Peter Roby, the director of the Center for the Study of Sport in Society at Northeastern University, said he feels that there might be “some aspect of response from the media or the way the media has portrayed this situation that has to do with race, because we know from a historical perspective that society as a whole has had problems with strong black-male role models in our society.”

“That said, I don’t think it’s fair in this situation to put the majority of the responsibility for the type of coverage that we’re seeing with regard to Barry Bonds on the media – because my sense is that Barry Bonds has brought all of that on himself,” Roby said.

“There certainly has been a lot written about the media’s reaction and portrayal and treatment of Mark McGwire compared to Barry Bonds. I would say that that has as much to do with Mark McGwire’s efforts to be accessible and cordial to the media when he was a player,” Roby said. “He worked really hard to try to portray an image – to reconnect with his son, to admit to some of his own failings as a father and as a husband in his first marriage. I think people appreciated that vulnerability and that admission – and that he seemed to be doing what he could to make amends.

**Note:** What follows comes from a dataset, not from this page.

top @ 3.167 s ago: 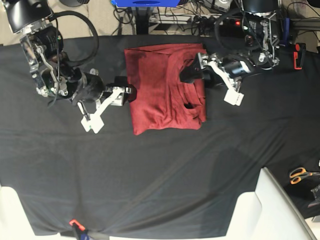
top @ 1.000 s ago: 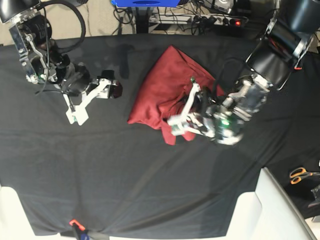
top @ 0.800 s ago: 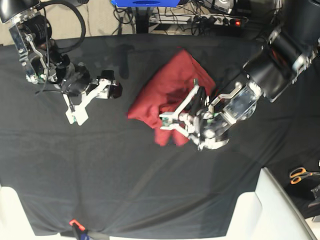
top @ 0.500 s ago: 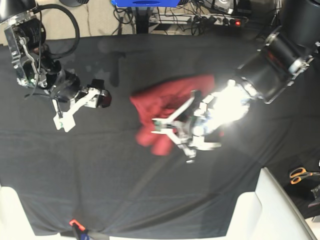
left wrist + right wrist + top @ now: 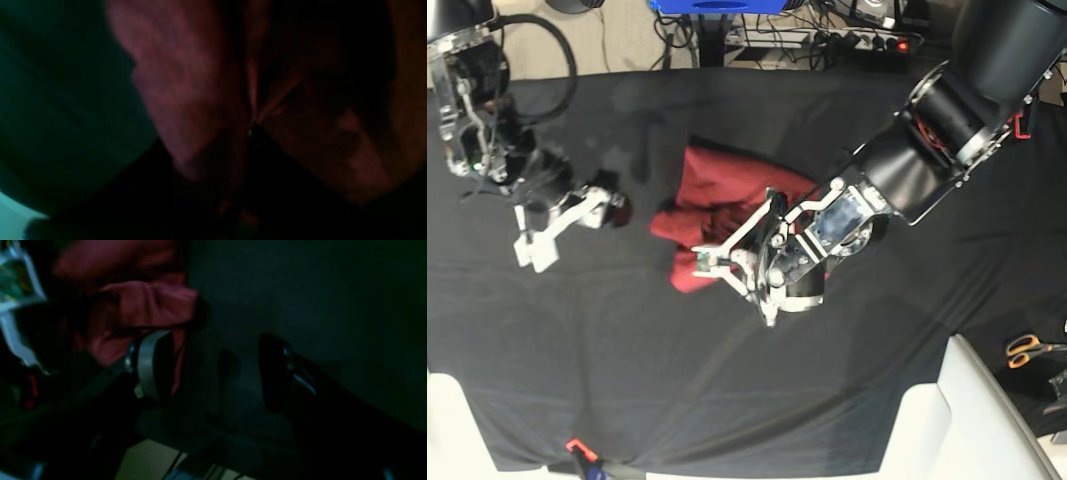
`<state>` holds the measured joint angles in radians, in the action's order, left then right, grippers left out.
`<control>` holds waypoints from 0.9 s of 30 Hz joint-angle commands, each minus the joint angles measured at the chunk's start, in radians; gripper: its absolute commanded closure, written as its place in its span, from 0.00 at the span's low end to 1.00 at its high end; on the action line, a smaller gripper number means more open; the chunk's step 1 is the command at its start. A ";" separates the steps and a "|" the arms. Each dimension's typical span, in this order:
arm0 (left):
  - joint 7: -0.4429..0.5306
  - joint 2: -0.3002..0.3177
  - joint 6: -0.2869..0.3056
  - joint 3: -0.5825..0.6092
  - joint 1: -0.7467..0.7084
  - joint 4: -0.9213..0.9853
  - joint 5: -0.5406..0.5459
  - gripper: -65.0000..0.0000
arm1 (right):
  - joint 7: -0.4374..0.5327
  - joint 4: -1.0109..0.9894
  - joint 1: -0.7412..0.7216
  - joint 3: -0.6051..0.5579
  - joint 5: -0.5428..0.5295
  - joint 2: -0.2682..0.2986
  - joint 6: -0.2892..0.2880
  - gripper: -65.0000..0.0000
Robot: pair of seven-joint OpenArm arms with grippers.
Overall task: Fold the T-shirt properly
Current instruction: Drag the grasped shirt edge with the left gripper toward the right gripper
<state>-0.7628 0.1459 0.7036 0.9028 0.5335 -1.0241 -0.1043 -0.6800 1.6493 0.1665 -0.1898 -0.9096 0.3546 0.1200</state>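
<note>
The maroon T-shirt [image 5: 722,205] lies bunched in a crumpled heap on the black table cloth [image 5: 627,350], left of centre. My left gripper [image 5: 703,262] reaches across from the right and is shut on the shirt's front-left edge. In the left wrist view the dark red fabric [image 5: 186,93] fills the frame and gathers into a pinch at the middle; the fingers are lost in shadow. My right gripper [image 5: 613,210] is open and empty just left of the shirt. In the right wrist view its fingers [image 5: 151,366] stand apart, with the shirt [image 5: 140,303] beyond them.
Orange-handled scissors [image 5: 1030,348] lie at the right edge. White blocks [image 5: 947,410] stand at the front corners. A blue object [image 5: 717,5] and cables sit beyond the far edge. A small orange clip [image 5: 575,446] is at the front left.
The neatly folded shirt has been dragged left and toward the front by my left gripper and is now crumpled. My right arm has drawn back to the left.
</note>
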 commanded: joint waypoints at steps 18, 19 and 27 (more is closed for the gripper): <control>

And I think people cut him some slack.

“In Bonds’ case, he’s not getting any of the benefit of the doubt – because he hasn’t built up any equity or any favor with the media, so he’s going to get what he’s going to get. Does that mean that people should write things that aren’t true? No. But if people are writing the truth, and they might have an edge to it, I think he’s brought that on himself,” Roby told the AFP.

Bob Thompson, the director of the Center for the Study of Popular Television at Syracuse University, sees a number of factors at play in the current debate over Bonds.

“The ingredients to this whole thing would certainly be race, certainly steroids – but then things like the incomparable nature of the statistic, the fact that the strike zone was different, the fact that Babe Ruth was a pitcher, which people keep bringing up and is, I think, to some extent irrelevant. One of the arguments is that the balls are now easier to see because they’re not stained by tobacco juice. And then the big one – which brings us back to the race issue, but in a very different way – is that Babe Ruth wasn’t competing with all of those great players in the Negro Leagues,” Thompson told the AFP.

“The Babe versus Barry thing does seem manufactured in the sense that we’ve already been through this with Hank Aaron. And Hank Aaron actually played in the segregated Negro Leagues – and he in fact did get a lot of hate mail when he was closing in on Babe Ruth’s record,” Thompson said.

“I think we do need to be careful to note that one of the reasons that we’re paying attention to this is that it is Barry Bonds – who is Barry Bonds, after all, he’s one of these guys who does what celebrities do,” Thompson said.

“They’re kind of ornery, they say things that can be inflammatory, and they constantly give us something to talk and debate about. And in many ways, if Barry Bonds hadn’t been doing that, we wouldn’t be talking and debating about this so much – because, after all, it’s not a record anymore. It’s Babe Ruth’s record, but it’s one that has already been broken,” Thompson said.